EXERCISE DIRECTIONS:
Please transcribe the data that follows exactly as given, leaving out every picture.

**** INFORMATION SUPPLIED ****

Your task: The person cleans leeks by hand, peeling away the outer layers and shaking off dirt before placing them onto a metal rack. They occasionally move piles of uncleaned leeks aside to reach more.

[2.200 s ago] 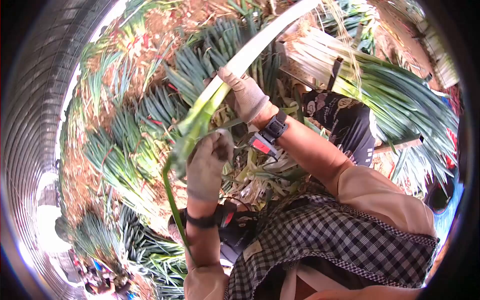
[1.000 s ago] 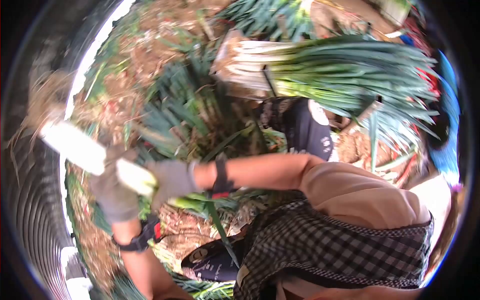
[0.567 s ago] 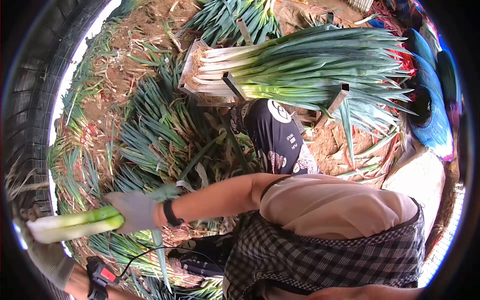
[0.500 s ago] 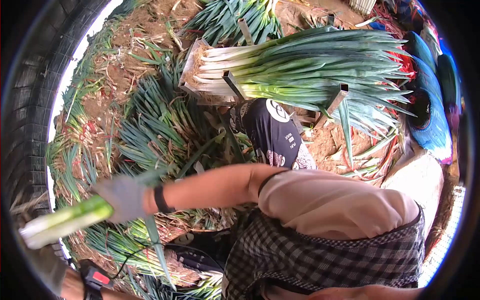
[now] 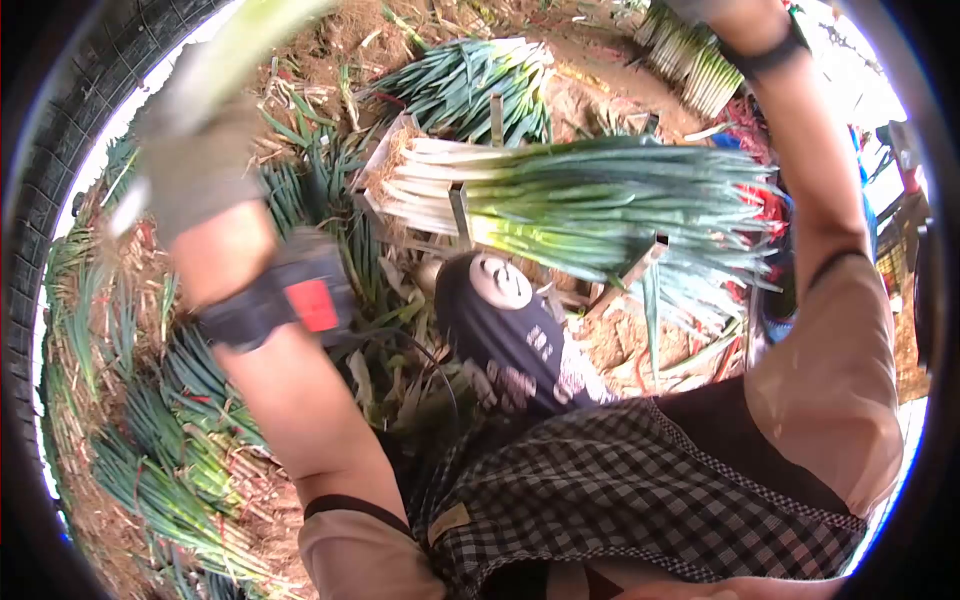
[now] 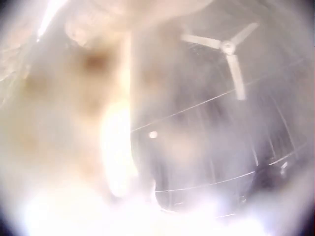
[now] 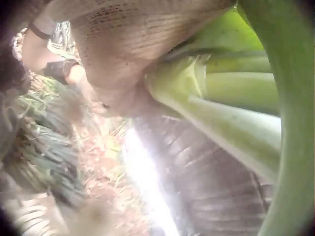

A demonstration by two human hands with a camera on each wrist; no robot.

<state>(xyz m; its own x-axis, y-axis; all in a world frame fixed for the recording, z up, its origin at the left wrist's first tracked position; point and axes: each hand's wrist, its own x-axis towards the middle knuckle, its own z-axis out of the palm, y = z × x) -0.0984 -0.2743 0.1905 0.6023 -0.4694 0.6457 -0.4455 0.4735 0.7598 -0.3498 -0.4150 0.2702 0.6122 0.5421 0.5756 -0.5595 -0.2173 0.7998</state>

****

ANSWER SECTION:
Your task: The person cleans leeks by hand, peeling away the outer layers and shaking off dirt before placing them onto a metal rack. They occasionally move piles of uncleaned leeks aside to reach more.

[2.200 s ago] 
[1.000 s ago] 
[0.567 s ago] 
[0.500 s ago] 
[now] 
[now] 
[now] 

A demonstration by two human hands with a camera on each wrist; no robot.

<state>(xyz m; its own x-axis, y-axis; all in a world frame fixed for the recording, z up, its origin at the left wrist's first tracked position; point and axes: each hand's wrist, its own x-axis towards the middle knuckle, its own z-axis out of the palm, y = z × x) -0.0984 -0.2743 0.1905 0.6023 -0.4694 0.6457 -0.4455 0.4735 0.7598 -0.3498 -0.4150 0.2702 0.6122 0.5421 0.5756 -0.5595 -0.2173 0.7998</state>

The requested output has now been given in full.